Partial rollout from provider misconfiguration
The addon config and the ENIConfig resources are applied by two different providers (AWS and Kubernetes). If the Kubernetes provider fails to authenticate, addon config goes through but ENIConfig creation fails. The symptom is custom networking enabled at the addon level but nodes that behave as if it is not. Always validate both sides.

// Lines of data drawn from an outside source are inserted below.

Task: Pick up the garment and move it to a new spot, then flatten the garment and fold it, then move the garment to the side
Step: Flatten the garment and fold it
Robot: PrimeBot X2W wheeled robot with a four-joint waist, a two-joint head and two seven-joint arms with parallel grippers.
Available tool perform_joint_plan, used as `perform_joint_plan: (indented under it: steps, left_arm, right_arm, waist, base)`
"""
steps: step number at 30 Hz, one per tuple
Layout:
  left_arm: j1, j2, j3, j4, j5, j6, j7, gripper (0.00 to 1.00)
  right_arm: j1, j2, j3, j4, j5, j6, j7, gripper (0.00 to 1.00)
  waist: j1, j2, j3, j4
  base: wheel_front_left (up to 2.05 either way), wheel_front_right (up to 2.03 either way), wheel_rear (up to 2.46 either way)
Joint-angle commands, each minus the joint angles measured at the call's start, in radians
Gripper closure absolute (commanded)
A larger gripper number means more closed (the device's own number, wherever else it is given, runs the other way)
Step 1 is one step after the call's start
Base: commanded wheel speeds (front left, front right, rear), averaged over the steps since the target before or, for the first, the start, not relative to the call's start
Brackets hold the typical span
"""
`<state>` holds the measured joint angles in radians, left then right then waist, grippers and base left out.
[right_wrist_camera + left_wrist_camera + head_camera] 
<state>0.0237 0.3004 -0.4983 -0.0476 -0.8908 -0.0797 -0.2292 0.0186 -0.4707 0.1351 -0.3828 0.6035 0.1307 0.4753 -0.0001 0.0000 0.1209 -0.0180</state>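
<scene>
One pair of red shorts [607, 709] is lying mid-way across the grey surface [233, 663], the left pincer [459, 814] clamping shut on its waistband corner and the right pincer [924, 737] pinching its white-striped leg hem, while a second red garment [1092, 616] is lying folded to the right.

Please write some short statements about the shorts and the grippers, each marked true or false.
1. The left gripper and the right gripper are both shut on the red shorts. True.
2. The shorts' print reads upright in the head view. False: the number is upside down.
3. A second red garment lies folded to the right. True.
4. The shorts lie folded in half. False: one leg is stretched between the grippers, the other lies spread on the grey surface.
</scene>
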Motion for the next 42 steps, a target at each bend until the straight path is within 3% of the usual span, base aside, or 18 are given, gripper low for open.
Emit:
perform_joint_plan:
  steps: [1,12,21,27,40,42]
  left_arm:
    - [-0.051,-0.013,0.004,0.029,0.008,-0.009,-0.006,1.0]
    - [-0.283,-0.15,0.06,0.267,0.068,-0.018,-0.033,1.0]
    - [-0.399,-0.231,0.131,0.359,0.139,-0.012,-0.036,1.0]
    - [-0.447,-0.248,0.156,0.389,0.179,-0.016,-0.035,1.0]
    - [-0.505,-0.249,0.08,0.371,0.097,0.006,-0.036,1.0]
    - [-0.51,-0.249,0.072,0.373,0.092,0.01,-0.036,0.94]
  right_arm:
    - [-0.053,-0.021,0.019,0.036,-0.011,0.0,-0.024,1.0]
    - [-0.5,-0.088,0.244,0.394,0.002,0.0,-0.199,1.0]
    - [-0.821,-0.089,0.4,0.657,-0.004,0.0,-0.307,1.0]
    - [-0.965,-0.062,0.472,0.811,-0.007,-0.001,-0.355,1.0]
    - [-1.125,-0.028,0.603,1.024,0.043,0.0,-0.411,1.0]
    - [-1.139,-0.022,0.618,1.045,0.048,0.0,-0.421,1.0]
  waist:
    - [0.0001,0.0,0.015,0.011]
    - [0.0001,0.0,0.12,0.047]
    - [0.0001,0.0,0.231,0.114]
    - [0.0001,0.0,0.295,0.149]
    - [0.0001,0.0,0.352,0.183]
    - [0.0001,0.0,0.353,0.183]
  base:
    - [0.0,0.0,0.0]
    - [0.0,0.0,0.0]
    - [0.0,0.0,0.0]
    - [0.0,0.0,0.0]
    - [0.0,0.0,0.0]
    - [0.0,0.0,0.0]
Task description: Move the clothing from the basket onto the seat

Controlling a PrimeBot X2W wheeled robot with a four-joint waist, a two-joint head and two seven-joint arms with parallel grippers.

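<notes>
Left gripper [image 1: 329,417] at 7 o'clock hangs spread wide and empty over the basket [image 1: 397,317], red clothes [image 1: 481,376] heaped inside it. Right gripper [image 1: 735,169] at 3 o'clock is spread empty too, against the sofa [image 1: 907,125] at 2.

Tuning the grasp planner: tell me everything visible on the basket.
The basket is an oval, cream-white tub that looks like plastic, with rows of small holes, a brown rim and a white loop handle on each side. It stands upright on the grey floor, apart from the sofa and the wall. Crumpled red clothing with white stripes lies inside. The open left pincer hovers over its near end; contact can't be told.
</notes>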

Pod subnet too small under burst
Prefix delegation helps, but /28 blocks still pile up under sustained churn. Monitor pod subnet utilisation and size subnets with headroom for your realistic burst ceiling — not just steady-state density.
The Payoff
Once this is running, you have two independent capacity pools. Pod growth does not threaten your node addressing. IP exhaustion stops being a surprise incident. And because everything lives in Terraform state, there are no scripts, no manual apply sequences, and no drift to clean up after an incident.
Treat the CNI configuration as a capacity control plane — because that is what it is.